Photo by Kyle Fazackerley.

Blondie

Ambling on the stage in all white with a pentagram harness that went through her legs, it was obvious that Debbie Harry’s rebellious personality hasn’t waned.

Nor did the talent of original guitarist Chris Stein, Harry’s life partner, dressed all in black, and smiling at Harry as she danced while singing “Mile High,” a track off her new album Ghosts of Download that sounded like 90s trance pop. A lot of her new album has this stylistic tendency, including “What I Heard,” which she performed while mock-angrily pointing to the crowd and singing “You told me you were done with her and I believed every word and now I wonder what I heard.”

When “Maria” finished, Harry gushed about the bands at the Ottawa festival, like Gogol Bordello and Procol Harum.

“Yo, yo, yo. Thank you, thank you,” she said, before waving to the crowdgoers in the back.

“It’s been really great,” she said. “You must be music lovers.”

Harry’s comment on whether the crowd was filled with music lovers must have been a projection, especially when looking at the versatility of Blondie’s music. This versatility was emphasized when she followed her crowd interaction with the ostensibly reggae-inspired “Euphoria,” another song from the new album.

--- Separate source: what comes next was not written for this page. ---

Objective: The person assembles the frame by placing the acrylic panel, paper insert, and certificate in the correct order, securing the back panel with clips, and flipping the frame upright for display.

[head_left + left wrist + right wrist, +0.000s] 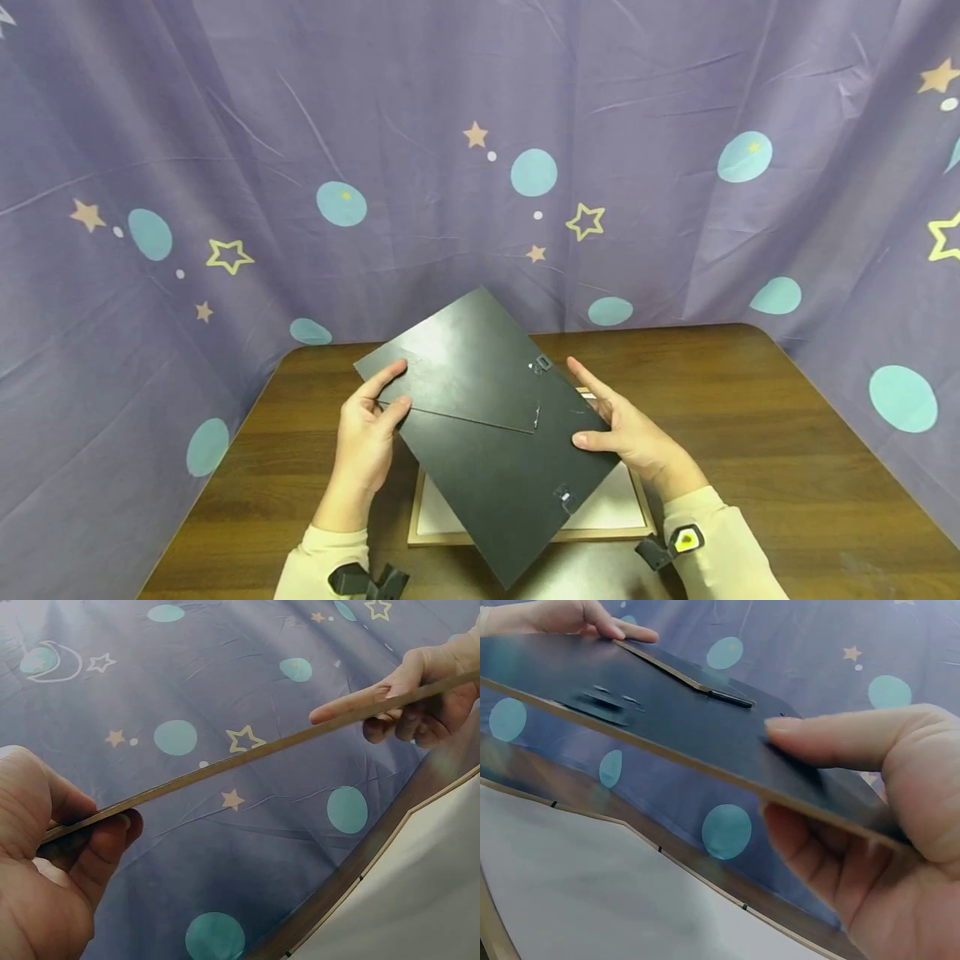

When we heard the introductory beats to the quintessential Blondie hit “Rapture,” Harry simply stood beside Chris Stein and casually nodding her head and lightly tapping her foot—the signature Debbie Harry move.

And when she began rapping “Fab Five Freddie told me everybody’s fly/DJ’s spinning I said my, my/Flash is fast, Flash is cool/François sais pas, Flash no deux,” I had goosebumps. Not only because she still has exceptional rapping acumen, but because these verses offer us a history—a glimpse into an early 1980s New York where a young woman witnessed underground rap and chronicled it, effectively memorializing part of the beginning of hip hop as we now know it. After all, Flash is not a made-up name—she’s talking about Grandmaster Flash.

It’s a good thing Debbie Harry never took Patti Smith seriously when Smith told her to get lost when Harry first began playing around New York in her frequently out of tune, off-key band. The void caused by this discopunk mastermind would have been tangible.

Young the Giant

Young the Giant, a fivepiece outfit from Irvine, California were on the River Stage, performing to a crowd of mostly 20-somethings who hobbled around in visible inebriation, spilling beer and shouting while songs played.

Frontman Sameer Gadhia has a beautiful voice with outstanding range, but the band’s neo-folk-rock tendencies are so overused that it was difficult to not become bored.

Despite my lack of enthusiasm, the band opened with “Anagram” to a large crowd that took up half the field that makes up the space in front of the River Stage. And they sang along—in between ear-piercing screams of “I love this song!”—to the lyrics that didn’t offer anything meaningful, metaphorical, or replete with allusions.

I never thought I would say this, but I had more fun at Blake Shelton.